**Task directions:**
Restate verbatim the span of lines below between the line with "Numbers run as" and the line with "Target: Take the", including those two lines, and only that span.

**Available data:**
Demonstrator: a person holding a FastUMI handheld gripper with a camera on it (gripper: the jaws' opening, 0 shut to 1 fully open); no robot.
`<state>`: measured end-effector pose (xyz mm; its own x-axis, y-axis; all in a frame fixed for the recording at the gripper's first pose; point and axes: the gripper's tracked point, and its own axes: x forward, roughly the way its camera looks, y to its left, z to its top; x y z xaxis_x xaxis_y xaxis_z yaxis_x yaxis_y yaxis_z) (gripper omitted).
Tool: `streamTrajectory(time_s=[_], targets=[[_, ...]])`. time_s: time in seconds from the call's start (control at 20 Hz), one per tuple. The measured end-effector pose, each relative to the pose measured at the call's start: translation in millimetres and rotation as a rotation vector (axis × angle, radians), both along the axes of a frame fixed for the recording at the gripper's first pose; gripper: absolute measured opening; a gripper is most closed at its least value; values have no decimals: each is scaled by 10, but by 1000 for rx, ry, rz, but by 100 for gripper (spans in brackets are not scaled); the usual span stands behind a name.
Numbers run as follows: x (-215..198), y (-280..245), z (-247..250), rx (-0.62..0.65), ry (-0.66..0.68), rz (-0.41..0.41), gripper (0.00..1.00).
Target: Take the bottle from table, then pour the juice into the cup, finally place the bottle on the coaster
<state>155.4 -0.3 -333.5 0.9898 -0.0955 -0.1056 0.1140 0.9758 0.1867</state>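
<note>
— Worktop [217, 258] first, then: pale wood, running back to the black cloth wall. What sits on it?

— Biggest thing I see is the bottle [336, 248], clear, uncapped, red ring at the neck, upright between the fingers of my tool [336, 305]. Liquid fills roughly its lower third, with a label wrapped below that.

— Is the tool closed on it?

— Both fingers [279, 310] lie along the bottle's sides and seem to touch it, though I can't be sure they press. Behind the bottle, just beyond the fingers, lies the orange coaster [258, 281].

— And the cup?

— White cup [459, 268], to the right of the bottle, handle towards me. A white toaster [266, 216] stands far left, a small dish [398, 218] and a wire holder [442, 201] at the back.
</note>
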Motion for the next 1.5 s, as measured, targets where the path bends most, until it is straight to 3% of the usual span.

**Result of this exercise:**
Numbers run as follows: x (-215..198), y (-280..245), z (-247..250), rx (-0.62..0.65), ry (-0.66..0.68), rz (-0.41..0.41), gripper (0.00..1.00).
Target: Take the bottle from table, then pour the juice into the cup, finally place the bottle on the coaster

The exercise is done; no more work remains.